§ Information provided:

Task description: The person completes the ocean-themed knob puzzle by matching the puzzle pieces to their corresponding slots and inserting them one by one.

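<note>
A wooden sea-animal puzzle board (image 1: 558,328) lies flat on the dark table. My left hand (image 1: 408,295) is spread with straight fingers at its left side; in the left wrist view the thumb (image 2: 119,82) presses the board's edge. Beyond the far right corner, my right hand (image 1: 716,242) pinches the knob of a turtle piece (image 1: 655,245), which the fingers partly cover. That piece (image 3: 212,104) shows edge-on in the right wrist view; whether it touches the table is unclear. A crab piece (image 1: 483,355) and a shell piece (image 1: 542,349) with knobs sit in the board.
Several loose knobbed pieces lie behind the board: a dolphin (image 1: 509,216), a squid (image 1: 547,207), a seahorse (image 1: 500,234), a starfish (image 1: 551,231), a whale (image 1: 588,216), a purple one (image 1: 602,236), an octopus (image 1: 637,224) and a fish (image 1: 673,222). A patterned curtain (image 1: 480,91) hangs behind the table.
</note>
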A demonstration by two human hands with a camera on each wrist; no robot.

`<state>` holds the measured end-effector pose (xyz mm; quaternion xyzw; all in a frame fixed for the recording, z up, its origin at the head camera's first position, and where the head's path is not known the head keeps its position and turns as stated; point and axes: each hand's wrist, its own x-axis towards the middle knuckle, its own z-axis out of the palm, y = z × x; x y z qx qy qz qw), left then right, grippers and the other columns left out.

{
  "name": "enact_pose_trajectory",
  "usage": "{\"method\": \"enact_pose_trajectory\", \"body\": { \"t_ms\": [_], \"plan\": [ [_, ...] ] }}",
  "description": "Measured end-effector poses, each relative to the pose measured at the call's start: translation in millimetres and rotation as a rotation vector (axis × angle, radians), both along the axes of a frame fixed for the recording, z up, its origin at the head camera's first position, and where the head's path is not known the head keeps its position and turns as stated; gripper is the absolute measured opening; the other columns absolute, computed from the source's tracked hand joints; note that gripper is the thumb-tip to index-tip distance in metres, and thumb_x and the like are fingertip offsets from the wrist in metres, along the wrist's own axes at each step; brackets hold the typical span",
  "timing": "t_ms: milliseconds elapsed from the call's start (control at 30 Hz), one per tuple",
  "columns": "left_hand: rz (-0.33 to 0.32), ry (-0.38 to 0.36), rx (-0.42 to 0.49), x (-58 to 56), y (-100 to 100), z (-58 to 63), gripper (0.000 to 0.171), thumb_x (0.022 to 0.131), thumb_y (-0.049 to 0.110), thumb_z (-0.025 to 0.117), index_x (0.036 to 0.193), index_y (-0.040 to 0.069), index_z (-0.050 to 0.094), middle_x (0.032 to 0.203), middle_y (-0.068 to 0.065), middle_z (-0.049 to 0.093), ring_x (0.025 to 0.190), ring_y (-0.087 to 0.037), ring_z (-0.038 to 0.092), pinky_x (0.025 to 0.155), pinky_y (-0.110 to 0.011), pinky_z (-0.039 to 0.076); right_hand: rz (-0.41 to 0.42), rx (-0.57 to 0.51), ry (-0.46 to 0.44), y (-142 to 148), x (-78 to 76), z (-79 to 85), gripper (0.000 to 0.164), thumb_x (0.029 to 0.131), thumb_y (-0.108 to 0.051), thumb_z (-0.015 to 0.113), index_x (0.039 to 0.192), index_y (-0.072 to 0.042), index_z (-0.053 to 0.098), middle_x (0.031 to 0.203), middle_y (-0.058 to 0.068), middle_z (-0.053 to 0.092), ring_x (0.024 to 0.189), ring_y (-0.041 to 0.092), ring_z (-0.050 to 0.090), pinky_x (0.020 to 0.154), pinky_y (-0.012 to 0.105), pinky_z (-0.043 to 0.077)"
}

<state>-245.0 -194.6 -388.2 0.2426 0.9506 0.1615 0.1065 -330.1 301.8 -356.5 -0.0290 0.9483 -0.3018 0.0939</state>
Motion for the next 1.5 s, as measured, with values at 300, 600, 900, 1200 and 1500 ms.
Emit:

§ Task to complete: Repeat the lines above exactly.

§ Response:
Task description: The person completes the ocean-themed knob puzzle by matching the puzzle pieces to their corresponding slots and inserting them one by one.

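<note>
A wooden sea-animal puzzle board (image 1: 558,328) lies flat on the dark table. My left hand (image 1: 408,295) is spread with straight fingers at its left side; in the left wrist view the thumb (image 2: 119,82) presses the board's edge. Beyond the far right corner, my right hand (image 1: 716,242) pinches the knob of a turtle piece (image 1: 655,245), which the fingers partly cover. That piece (image 3: 212,104) shows edge-on in the right wrist view; whether it touches the table is unclear. A crab piece (image 1: 483,355) and a shell piece (image 1: 542,349) with knobs sit in the board.
Several loose knobbed pieces lie behind the board: a dolphin (image 1: 509,216), a squid (image 1: 547,207), a seahorse (image 1: 500,234), a starfish (image 1: 551,231), a whale (image 1: 588,216), a purple one (image 1: 602,236), an octopus (image 1: 637,224) and a fish (image 1: 673,222). A patterned curtain (image 1: 480,91) hangs behind the table.
</note>
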A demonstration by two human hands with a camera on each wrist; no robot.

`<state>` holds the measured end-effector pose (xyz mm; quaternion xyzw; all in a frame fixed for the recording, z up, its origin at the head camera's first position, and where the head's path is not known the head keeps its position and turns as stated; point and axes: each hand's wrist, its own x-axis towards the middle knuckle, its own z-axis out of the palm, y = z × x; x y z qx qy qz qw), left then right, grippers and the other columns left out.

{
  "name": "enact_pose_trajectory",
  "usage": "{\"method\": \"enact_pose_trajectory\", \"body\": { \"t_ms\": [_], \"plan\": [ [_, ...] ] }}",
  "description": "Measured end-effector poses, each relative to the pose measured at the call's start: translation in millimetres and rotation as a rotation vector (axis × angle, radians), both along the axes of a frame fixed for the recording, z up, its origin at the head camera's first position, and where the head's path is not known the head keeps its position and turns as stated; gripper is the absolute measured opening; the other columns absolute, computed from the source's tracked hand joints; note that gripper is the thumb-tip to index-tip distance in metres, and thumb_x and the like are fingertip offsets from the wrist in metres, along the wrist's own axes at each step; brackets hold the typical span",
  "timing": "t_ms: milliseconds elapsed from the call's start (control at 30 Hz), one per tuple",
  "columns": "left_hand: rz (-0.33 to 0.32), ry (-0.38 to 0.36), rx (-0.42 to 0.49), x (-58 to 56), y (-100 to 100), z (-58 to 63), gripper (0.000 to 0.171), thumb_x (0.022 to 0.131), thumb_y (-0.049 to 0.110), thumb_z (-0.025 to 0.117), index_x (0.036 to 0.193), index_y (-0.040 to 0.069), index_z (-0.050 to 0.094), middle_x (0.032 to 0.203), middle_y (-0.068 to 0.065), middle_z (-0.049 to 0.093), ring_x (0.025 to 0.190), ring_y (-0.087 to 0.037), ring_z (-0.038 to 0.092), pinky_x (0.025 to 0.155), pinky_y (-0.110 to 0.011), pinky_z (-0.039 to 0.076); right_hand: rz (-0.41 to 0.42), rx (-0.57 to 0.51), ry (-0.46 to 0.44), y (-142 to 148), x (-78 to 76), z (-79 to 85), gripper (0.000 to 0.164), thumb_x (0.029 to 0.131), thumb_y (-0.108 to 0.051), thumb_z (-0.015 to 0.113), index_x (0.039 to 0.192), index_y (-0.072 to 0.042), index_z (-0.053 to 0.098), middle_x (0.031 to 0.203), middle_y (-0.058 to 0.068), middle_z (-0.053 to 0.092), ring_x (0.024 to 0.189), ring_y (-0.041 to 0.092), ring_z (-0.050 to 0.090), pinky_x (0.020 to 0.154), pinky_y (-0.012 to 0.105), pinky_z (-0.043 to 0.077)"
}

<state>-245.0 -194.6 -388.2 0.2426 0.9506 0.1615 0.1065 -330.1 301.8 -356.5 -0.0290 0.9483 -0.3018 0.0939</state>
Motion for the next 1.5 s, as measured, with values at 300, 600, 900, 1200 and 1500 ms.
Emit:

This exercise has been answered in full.